You can usually buy a complete system cheaper than you can build one these day but if you want to build your own from scratch then it's a great learning experience, but read up all you can before you go out and buy any expensive components. Try this link as a start to understanding what's involved but there are lots of useful sites on the internet.
First of all decide what you want the PC to do (surf the web, email, office applications, home theatre, image processing, video editing, games, etc, etc) then decide on a budget. The more power hungry the applications the more money you will need to spend on the processor and motherboard. Choosing these first will dictate most of the other components in terms of type of memory and whether you need a separate graphics card and the type of case that will take the motherboard and size of the power supply, etc. Hard discs (3.5 inch for a desktop) and optical drives are pretty standard unless you want blu-ray recording but even these the price is beginning to fall.

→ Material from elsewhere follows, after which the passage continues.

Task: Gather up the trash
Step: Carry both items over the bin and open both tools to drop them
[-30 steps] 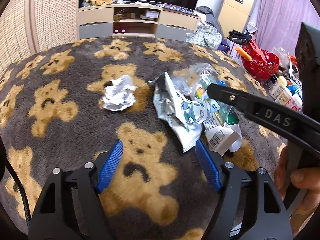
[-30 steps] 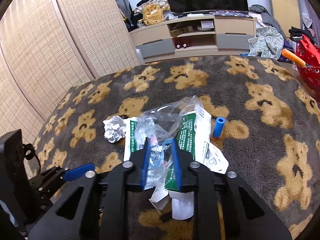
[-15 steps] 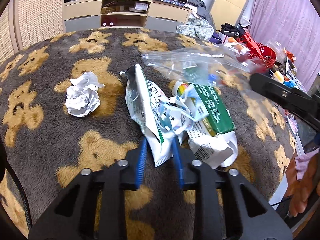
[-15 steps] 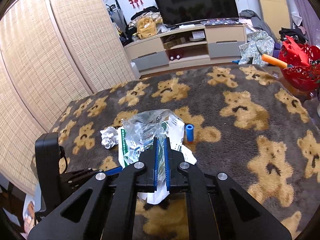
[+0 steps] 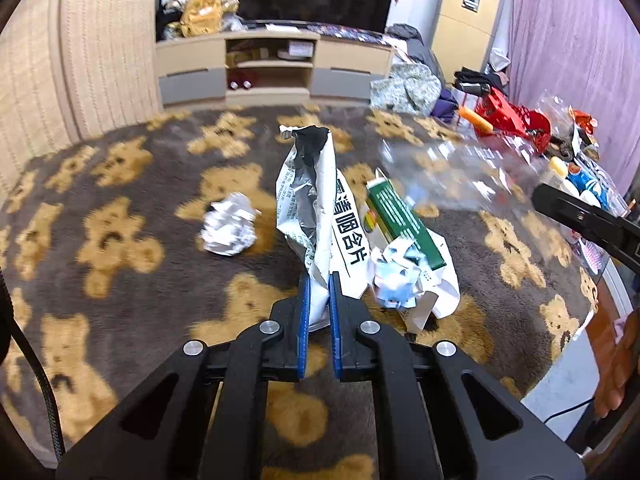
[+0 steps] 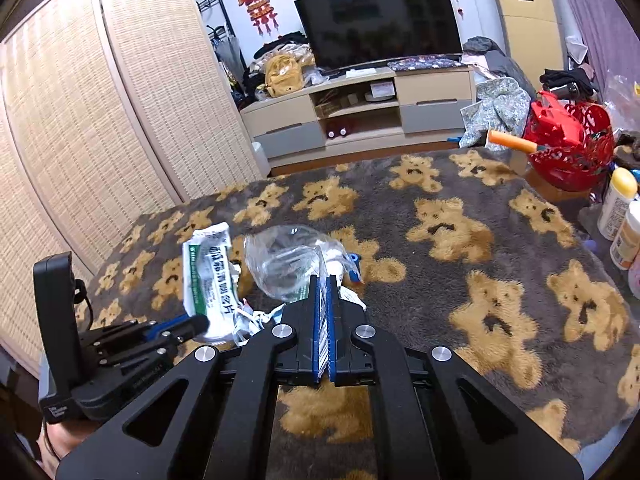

You need to make sure all the bits are compatible with each other then putting them together will be relatively straightforward if done with care.
The BIOS will be on the motherboard and the first time you boot the computer you boot into the BIOS, usually by hitting the Delete or F8 key on power on. Then you can change any settings that are necessary though most will automatically recognise the system components you have installed and use the right settings.
What you will need is an operating system to install. Ubuntu is free and would allow you to get a system up and running at the lowest cost, then if you prefer you can then install Windows 7 when everything seems to be running fine and you are sure you want to spend c£90 for a copy.